I tried this and its working fine:

我试过这个并且它工作正常：

val s = "-1112.12" s.isNumeric && (s.contains('.')==false)

val s = "-1112.12" s.isNumeric && (s.contains('.')==false)

Consider scala.util.Tryfor catching possible exceptions in converting a string onto a numerical value, as follows,

考虑scala.util.Try在将字符串转换为数值时捕获可能的异常，如下所示，

Try("123".toDouble).isSuccess
Boolean = true

Try("a123".toDouble).isSuccess
Boolean = false

As of ease of use, consider this implicit,

至于易用性，请考虑这个隐含的，

implicit class OpsNum(val str: String) extends AnyVal {
  def isNumeric() = scala.util.Try(str.toDouble).isSuccess
}

Hence

因此

"-123.7".isNumeric
Boolean = true

"-123e7".isNumeric
Boolean = true

"--123e7".isNumeric
Boolean = false

Assuming you want not only to convert by using Try(x.toInt)or Try(x.toFloat)but actually want a validatorthat takes a Stringand return trueiff the passed Stringcan be converted to a Awith implicit evidence: Numeric[A].

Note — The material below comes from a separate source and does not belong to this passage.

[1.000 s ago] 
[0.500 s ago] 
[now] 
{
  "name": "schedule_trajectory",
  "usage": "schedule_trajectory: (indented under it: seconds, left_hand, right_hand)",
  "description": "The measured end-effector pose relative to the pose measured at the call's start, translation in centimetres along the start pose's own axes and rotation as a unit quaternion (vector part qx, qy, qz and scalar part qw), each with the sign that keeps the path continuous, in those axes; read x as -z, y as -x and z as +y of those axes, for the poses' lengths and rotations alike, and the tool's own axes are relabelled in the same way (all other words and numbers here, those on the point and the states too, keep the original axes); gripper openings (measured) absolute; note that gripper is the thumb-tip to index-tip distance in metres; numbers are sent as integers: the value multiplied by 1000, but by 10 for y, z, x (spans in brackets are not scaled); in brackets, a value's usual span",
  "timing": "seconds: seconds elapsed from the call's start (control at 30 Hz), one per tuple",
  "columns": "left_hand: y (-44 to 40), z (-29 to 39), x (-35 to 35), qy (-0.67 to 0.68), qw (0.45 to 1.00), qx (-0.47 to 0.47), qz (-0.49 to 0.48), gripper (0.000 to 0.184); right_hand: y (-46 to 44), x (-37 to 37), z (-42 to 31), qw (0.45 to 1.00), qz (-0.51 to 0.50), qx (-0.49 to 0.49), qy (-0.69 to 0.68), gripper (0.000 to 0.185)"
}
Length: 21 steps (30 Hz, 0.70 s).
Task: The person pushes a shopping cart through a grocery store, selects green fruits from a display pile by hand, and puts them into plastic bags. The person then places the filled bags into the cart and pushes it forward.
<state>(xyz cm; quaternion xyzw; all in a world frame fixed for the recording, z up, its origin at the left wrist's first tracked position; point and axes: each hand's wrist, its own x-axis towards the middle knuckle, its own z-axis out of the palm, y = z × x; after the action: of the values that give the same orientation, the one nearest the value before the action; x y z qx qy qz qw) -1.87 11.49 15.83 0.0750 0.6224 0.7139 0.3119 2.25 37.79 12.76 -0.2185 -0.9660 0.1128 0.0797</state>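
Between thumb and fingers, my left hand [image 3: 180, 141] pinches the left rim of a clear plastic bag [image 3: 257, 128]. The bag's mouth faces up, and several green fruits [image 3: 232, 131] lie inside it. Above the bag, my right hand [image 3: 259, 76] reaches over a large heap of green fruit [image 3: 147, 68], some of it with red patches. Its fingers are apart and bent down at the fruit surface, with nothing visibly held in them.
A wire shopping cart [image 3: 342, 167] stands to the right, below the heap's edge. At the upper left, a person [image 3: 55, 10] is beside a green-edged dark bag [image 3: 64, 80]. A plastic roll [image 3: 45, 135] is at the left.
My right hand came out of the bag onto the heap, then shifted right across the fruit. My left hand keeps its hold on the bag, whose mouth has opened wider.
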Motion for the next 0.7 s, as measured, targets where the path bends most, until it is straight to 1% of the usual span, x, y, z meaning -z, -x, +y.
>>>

假设您不仅想要通过 using 进行转换，Try(x.toInt)或者Try(x.toFloat)实际上想要一个接受 a并返回的验证器，如果传递的可以转换为with 。StringtrueStringAimplicit evidence: Numeric[A]

Then I would say: Afaik, noit is not possible. Especially, since Numericis not sealed. That is you can create your own implementations of Numeric

然后我会说：Afaik，不，这是不可能的。尤其是，因为Numeric不是密封的。也就是说，您可以创建自己的实现Numeric

Primitive types like Int, Long, Float, Doublecan be easily extracted with a regular expression.

Int, Long, Float, Double可以使用正则表达式轻松提取诸如此类的原始类型。